When these three things converge we have restoration camping.  Each of the three sub-systems will push and pull the others into existence, and need to be developed in tandem.  They all interact with each other.  Because of the number of relationships involved in this system we will do a better job with design if we are doing it.  This suggests to me that we begin intermittent camping as soon as possible with what we have in hand, and build from that.  The first camp can be sustained by the simplest low tech systems.  Each camp informs a period of work before the next camp.  For both ecological and practical reasons, holding both dry season an wet season camps make sense (as the Norwegian fisherman says, “there is no bad weather, only bad clothing”)

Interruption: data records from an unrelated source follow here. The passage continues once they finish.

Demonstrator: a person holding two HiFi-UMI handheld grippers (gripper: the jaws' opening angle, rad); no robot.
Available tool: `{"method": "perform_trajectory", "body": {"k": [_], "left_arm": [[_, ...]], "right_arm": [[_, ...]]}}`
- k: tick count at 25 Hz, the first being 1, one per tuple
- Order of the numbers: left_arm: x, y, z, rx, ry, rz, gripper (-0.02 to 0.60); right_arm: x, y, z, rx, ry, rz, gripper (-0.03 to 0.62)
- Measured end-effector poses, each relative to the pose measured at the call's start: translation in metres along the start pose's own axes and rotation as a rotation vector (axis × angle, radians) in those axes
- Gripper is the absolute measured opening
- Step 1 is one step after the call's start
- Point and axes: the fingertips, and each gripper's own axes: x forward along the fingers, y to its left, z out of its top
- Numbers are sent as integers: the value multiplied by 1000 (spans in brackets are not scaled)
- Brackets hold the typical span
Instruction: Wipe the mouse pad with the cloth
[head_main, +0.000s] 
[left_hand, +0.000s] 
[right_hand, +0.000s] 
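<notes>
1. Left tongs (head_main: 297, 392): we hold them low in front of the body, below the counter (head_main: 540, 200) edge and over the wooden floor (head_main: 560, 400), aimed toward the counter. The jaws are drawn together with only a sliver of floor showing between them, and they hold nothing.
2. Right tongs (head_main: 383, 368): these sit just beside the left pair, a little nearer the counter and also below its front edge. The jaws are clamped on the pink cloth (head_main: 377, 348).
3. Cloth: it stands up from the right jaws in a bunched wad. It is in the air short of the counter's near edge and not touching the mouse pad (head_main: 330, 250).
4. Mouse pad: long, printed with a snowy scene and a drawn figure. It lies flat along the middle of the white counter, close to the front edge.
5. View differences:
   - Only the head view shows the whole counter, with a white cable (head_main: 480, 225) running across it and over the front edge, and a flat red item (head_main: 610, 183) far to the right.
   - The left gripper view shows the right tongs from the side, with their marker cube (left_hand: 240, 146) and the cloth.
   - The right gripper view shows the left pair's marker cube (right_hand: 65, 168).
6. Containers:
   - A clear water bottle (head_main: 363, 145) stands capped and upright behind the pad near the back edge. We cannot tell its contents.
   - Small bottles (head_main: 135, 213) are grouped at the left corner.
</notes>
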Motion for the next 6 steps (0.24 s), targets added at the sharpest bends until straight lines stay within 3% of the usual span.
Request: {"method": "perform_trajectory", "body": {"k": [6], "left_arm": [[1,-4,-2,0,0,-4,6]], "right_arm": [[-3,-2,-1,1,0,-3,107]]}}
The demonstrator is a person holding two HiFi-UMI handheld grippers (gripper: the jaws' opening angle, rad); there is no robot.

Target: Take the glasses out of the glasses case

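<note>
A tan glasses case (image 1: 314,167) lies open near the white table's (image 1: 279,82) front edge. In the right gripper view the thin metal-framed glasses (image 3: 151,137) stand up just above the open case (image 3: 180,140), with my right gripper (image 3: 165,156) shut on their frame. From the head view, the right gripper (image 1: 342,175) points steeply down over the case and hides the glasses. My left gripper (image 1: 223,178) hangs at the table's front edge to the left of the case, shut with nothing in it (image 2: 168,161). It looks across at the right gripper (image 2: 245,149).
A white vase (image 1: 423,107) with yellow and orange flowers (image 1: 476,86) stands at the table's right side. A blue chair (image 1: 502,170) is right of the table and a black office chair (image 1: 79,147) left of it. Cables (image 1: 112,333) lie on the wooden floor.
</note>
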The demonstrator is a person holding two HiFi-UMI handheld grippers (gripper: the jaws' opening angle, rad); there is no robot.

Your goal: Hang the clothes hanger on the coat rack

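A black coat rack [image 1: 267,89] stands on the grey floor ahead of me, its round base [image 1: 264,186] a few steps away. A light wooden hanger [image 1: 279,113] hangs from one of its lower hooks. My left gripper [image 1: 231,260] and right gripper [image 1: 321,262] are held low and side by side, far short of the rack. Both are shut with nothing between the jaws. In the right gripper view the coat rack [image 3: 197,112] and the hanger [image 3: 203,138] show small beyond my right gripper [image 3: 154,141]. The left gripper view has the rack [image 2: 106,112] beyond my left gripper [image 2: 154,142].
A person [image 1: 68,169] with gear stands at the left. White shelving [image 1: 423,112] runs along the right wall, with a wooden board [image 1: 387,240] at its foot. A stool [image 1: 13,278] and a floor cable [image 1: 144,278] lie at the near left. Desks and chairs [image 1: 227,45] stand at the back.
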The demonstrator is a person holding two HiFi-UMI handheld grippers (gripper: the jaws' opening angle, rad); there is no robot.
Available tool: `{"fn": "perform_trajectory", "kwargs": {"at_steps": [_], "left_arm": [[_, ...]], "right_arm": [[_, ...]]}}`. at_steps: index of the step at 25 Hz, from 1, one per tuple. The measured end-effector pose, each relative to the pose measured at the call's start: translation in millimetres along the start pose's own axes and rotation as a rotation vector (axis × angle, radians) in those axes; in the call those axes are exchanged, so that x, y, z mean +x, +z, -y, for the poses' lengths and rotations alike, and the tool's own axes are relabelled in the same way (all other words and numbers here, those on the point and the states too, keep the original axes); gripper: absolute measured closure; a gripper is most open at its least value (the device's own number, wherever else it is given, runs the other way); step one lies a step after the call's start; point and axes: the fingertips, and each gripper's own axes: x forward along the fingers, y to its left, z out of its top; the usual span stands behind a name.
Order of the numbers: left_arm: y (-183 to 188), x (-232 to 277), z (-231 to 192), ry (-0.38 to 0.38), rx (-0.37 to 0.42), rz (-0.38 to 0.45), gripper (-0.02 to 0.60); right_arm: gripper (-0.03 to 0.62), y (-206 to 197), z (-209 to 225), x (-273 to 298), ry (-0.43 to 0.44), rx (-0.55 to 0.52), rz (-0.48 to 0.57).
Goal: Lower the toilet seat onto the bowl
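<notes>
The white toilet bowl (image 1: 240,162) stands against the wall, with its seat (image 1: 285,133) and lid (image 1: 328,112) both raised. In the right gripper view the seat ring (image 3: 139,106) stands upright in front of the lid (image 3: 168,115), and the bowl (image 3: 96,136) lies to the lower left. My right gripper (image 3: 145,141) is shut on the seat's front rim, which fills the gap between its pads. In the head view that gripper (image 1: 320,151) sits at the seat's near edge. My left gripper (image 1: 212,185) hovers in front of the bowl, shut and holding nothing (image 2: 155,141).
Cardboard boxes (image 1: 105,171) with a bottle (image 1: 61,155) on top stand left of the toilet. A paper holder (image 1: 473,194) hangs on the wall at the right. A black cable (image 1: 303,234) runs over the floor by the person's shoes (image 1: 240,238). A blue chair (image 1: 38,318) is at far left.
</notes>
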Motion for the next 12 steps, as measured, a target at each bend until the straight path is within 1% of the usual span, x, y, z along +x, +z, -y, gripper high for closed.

We could get lost in the  complexity of what could be–becoming obsessed with planning to do, rather than letting the doing inform the plan.  So borrowing from the software world I have imagined an agile development approach with a focus on the desired future performance, achieved with incremental improvements, with a focus on testing a functioning camp system, rather than preparing for a grant rollout.  We continuously pursue a perfect state in a changing context, never arriving, but always adapting and making progress.